▸ **INSTRUCTIONS FOR THE TASK**: From top to bottom, write out the listing exactly and skip every picture.

▸ **RAW DATA**:
● ● ● ●

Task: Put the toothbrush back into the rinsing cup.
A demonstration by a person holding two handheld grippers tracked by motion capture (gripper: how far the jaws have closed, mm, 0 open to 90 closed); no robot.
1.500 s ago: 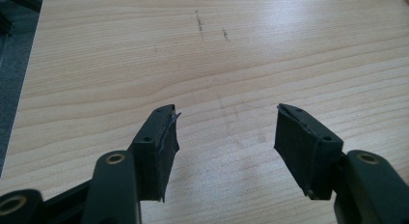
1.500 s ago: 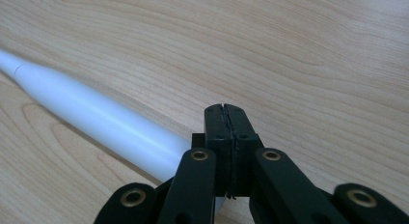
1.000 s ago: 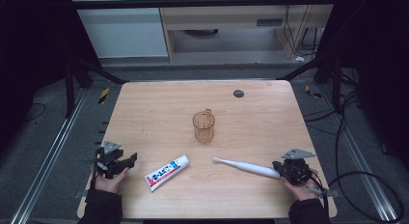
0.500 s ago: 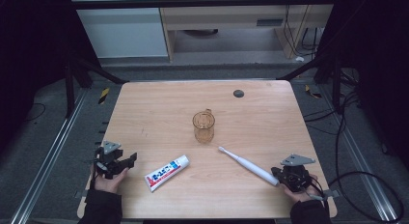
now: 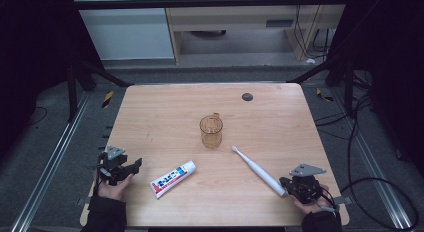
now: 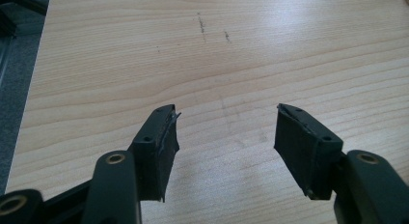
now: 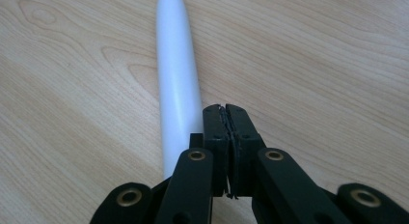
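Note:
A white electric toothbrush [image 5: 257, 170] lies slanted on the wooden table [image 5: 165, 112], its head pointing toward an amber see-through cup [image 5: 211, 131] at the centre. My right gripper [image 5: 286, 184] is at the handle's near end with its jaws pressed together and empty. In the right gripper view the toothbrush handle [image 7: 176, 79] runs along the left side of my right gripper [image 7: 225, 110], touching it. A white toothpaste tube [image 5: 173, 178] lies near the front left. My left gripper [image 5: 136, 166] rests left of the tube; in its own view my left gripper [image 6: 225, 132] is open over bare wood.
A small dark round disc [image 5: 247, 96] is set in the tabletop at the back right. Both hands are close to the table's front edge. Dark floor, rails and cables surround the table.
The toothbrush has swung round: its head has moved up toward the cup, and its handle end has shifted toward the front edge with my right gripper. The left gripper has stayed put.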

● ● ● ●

▸ **OUTPUT BELOW**:
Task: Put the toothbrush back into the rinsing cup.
A demonstration by a person holding two handheld grippers tracked by motion capture (gripper: how far the jaws have closed, mm, 0 open to 90 closed); no robot.
1.500 s ago: 
1.500 s ago: 
1.000 s ago: 
0.500 s ago: 
now: 
now: 
now: 
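Note:
A white electric toothbrush [image 5: 257, 170] lies slanted on the wooden table [image 5: 165, 112], its head pointing toward an amber see-through cup [image 5: 211, 131] at the centre. My right gripper [image 5: 286, 184] is at the handle's near end with its jaws pressed together and empty. In the right gripper view the toothbrush handle [image 7: 176, 79] runs along the left side of my right gripper [image 7: 225, 110], touching it. A white toothpaste tube [image 5: 173, 178] lies near the front left. My left gripper [image 5: 136, 166] rests left of the tube; in its own view my left gripper [image 6: 225, 132] is open over bare wood.
A small dark round disc [image 5: 247, 96] is set in the tabletop at the back right. Both hands are close to the table's front edge. Dark floor, rails and cables surround the table.
The toothbrush has swung round: its head has moved up toward the cup, and its handle end has shifted toward the front edge with my right gripper. The left gripper has stayed put.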

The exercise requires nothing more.